▶ _Prompt_
The answer consists solely of the data below, reproduced exactly.

[[ Recorded information, beginning ]]

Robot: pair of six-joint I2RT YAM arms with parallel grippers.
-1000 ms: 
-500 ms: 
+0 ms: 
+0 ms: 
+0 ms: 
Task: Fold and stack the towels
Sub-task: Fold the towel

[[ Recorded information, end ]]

▶ _Completed task_
Robot: pair of six-joint I2RT YAM arms with parallel grippers.
-1000 ms: 
-500 ms: 
+0 ms: 
+0 ms: 
+0 ms: 
Task: Fold and stack the towels
Sub-task: Fold the towel

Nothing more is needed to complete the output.